In case you are wondering, I am still rocking an IPhone SE that I bought outright about 4 years ago, and don’t plan to change anytime soon. It’s a solid phone that still keeps up. Keep an eye on the clearance section of the apple store where they have been known to pop up for around £250.
#2: Toilet paper
This one again has a personal aspect. If I need to I fold my toilet paper. But there are a group of complete nutters who scrunch their toilet paper. Apparently around 15% of people do it! It strikes me as messy and rather wasteful but whatever wipes your butt I suppose.
Regardless, if you need to fold your toilet paper to effectively wipe, then you are using twice as much. If you buy single or 2 ply paper that requires you to fold it to actually effectively wipe, then you need a 3 or 4 ply paper.

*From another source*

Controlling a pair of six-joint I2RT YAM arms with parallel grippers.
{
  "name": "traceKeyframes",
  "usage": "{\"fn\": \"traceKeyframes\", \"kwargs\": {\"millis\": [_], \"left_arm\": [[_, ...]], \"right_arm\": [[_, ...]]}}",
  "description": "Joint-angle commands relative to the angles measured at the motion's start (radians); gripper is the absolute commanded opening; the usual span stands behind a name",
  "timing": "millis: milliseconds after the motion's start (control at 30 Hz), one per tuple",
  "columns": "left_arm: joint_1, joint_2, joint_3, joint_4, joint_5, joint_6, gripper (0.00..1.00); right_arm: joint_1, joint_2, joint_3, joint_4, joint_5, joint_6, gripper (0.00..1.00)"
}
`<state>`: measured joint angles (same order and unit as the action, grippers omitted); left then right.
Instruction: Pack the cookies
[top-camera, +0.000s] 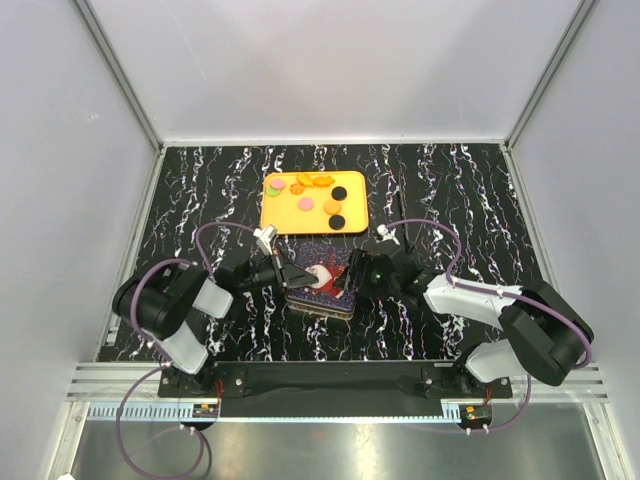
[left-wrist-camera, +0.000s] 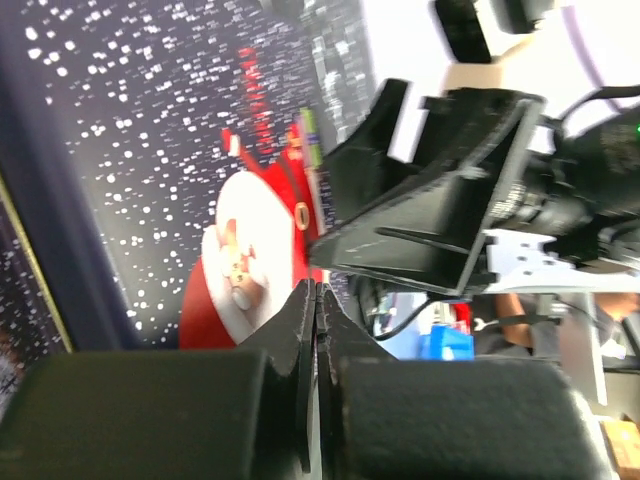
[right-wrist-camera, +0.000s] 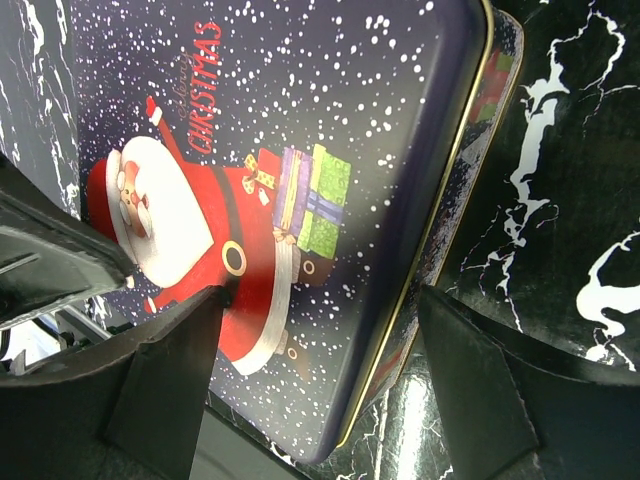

The difference in price can be as little as 14 to 20p a roll to go from 2 to 3 ply. If you fold your 2 ply paper, you are effectively using at 28p a roll, whereas if you don’t need to fold the 3ply, you are better off at 20p per roll.
Also, if you are wiping enough that you need shea butter or aloe vera in your toilet paper (obviously at an additional cost) then you probably need to look at what your are eating, or perhaps just take a deep breath and wipe more gently.
I agonised for a while over whether to include this (the other contender for the top 5 was cheap bacon), but in the end I settled on including it as this is MY top 5. There is still the chance that is just me rationalising one of my less than frugal vices, but here goes anyway.
I hate cheap shoes. I own cheap shoes, often for a specific purpose like for taking on the beach or gardening, but hate them regardless. It comes down to one thing really, they just don’t last. What is the point buying a pair of trainers for 10 quid from Primark or wherever if they only last for a few months, when a 60 quid pair of trainers could last years if well looked after.
There is also additional value for me in buying shoes, in that I absolutely love the process of buying a new pair, particularly trainers. It is something that can last weeks or even months, looking out for ones I like, weighing up my options, trying them on, thinking about it some more, looking out for offers or cashback. It gives me immense pleasure.